About this exercise: In the data, find the word "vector" and copy out every line that has it.

Provided records:
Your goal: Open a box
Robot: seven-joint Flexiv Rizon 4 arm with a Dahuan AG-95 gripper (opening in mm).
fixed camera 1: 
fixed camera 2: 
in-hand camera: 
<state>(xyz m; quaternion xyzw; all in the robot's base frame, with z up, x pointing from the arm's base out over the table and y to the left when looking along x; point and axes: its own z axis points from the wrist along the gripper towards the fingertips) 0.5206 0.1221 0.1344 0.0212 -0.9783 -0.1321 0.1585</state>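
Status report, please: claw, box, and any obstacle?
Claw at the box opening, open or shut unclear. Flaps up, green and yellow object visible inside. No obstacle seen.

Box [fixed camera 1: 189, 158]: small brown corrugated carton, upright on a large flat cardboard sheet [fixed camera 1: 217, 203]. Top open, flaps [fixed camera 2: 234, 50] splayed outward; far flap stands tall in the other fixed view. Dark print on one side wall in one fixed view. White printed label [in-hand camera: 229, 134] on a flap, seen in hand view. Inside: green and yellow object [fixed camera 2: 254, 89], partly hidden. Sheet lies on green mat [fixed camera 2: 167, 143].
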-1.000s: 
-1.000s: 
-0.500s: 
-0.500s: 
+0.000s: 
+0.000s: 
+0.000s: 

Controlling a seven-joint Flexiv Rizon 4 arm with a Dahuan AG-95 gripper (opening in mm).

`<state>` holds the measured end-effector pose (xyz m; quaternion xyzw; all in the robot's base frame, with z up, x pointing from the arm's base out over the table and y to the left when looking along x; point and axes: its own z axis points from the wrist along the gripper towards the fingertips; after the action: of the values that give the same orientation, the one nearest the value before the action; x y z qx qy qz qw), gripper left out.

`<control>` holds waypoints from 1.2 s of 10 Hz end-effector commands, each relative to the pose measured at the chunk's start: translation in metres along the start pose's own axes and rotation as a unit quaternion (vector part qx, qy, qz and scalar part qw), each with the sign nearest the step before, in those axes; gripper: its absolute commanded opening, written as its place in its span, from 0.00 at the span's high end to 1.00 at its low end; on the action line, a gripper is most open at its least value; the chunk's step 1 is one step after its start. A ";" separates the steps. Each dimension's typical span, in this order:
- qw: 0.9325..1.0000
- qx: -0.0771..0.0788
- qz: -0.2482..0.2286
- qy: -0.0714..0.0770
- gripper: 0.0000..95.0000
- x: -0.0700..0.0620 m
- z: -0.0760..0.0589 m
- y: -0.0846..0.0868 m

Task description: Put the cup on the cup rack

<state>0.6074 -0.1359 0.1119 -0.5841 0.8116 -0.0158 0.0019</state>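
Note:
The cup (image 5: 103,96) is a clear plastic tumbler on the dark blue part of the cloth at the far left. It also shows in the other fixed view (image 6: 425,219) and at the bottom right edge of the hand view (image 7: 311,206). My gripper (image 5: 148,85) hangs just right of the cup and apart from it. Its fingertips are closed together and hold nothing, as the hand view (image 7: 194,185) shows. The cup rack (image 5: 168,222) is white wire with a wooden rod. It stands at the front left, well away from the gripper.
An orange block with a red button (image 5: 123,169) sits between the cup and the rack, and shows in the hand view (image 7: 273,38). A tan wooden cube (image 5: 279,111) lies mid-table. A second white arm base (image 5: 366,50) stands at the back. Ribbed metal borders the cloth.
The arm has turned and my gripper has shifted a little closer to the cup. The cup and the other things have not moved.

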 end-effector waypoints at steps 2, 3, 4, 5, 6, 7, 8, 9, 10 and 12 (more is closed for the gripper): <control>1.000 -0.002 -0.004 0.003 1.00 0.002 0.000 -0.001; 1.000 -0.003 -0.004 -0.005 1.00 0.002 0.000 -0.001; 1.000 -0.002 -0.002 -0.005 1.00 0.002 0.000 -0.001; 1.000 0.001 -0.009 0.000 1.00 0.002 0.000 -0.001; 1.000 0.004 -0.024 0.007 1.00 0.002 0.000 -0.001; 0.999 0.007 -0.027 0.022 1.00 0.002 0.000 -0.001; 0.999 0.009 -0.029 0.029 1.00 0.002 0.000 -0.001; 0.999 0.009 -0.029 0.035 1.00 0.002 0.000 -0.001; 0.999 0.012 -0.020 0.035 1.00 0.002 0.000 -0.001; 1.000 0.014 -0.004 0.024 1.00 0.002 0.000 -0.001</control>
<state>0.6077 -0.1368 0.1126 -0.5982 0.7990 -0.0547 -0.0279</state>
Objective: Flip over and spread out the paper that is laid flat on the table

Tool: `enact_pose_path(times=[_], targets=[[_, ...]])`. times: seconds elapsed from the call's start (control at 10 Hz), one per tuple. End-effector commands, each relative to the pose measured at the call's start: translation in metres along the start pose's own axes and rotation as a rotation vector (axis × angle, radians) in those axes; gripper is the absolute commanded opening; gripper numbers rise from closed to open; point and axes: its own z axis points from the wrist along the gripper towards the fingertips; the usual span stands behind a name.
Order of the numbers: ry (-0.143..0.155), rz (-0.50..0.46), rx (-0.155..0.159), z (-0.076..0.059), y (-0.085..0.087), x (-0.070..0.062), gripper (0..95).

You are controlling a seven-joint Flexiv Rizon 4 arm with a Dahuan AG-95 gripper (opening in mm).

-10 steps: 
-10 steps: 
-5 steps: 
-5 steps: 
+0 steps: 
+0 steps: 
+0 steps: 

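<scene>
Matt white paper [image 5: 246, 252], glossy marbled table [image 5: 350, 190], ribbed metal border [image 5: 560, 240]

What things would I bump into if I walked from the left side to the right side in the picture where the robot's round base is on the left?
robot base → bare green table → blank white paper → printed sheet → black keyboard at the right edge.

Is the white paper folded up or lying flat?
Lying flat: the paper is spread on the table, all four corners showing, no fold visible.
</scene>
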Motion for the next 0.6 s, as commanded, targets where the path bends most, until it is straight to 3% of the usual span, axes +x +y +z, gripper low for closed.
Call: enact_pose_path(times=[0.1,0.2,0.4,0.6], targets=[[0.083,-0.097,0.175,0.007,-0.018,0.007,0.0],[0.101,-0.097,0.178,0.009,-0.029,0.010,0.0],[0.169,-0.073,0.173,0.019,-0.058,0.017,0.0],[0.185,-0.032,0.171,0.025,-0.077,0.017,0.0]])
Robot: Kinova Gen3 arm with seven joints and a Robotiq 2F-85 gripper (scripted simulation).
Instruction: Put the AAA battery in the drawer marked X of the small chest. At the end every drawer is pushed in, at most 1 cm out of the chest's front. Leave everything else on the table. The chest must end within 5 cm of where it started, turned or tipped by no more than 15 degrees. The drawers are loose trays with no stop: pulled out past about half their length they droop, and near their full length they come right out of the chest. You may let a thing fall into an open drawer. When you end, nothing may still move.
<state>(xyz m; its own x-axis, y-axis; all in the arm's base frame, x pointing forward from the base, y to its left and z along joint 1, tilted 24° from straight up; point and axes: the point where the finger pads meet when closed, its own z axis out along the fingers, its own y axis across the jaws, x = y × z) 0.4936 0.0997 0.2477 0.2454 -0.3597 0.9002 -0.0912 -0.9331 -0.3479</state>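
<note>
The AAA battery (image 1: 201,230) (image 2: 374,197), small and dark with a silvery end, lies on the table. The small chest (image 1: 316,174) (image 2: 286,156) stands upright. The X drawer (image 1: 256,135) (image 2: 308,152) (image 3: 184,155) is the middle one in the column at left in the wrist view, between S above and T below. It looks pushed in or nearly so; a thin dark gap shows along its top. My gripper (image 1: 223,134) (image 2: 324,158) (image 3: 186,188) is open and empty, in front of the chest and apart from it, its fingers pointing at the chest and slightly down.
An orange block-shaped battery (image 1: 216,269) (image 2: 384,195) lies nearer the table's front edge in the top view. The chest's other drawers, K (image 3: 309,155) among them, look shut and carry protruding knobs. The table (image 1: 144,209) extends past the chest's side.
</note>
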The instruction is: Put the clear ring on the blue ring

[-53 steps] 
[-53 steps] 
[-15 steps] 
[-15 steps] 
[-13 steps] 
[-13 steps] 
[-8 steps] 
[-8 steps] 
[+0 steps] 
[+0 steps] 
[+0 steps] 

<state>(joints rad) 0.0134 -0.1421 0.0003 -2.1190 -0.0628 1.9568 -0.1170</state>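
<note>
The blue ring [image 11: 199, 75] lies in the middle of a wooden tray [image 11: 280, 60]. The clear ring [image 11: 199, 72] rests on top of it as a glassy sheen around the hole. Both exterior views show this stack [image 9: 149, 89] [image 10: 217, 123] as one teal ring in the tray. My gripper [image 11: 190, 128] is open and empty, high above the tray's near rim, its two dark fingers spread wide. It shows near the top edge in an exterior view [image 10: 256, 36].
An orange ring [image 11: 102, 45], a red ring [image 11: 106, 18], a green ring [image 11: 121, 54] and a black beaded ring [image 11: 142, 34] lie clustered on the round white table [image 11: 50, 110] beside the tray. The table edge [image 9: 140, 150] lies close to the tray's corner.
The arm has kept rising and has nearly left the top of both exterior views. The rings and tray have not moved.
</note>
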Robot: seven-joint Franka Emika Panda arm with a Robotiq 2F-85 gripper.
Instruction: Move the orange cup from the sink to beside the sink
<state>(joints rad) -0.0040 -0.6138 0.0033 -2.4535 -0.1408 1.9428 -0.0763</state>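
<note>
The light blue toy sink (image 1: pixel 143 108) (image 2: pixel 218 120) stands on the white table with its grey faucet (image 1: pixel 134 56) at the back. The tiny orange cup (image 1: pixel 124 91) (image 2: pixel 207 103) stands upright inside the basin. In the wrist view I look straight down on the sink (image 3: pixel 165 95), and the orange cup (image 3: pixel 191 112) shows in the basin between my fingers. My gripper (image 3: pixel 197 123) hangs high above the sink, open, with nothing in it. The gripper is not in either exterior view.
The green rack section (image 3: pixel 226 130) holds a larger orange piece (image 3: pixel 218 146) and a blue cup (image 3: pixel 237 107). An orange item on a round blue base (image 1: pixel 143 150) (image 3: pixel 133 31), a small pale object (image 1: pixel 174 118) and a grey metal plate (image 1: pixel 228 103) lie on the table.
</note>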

Completed task:
`<control>` holds waypoints from 1.2 s of 10 Hz end-effector commands, each relative to the pose measured at the chunk's start: translation in metres along the start pose's own axes and rotation as a unit quaternion (vector part qx, qy, qz and scalar part qw), each with the sign nearest the step before, in those axes; gripper: its absolute commanded opening, written as its place in its span, from 0.00 at the span's high end to 1.00 at its low end; on the action line, a gripper is most open at its least value; the chunk's step 1 is one step after its start. A ";" separates the steps. Each dimension's typical span, in this order:
Tool: `enact_pose_path(times=[_], targets=[[_, ...]])`. times: seconds elapsed from the call's start (control at 10 Hz), one per tuple. End-effector commands, each relative to the pose measured at the call's start: translation in metres along the start pose's own axes and rotation as a rotation vector (axis × angle, radians) in those axes; gripper is the absolute commanded opening; gripper numbers rise from closed to open; point and axes: its own z axis points from the wrist along the gripper towards the fingertips; the usual span stands behind a name.

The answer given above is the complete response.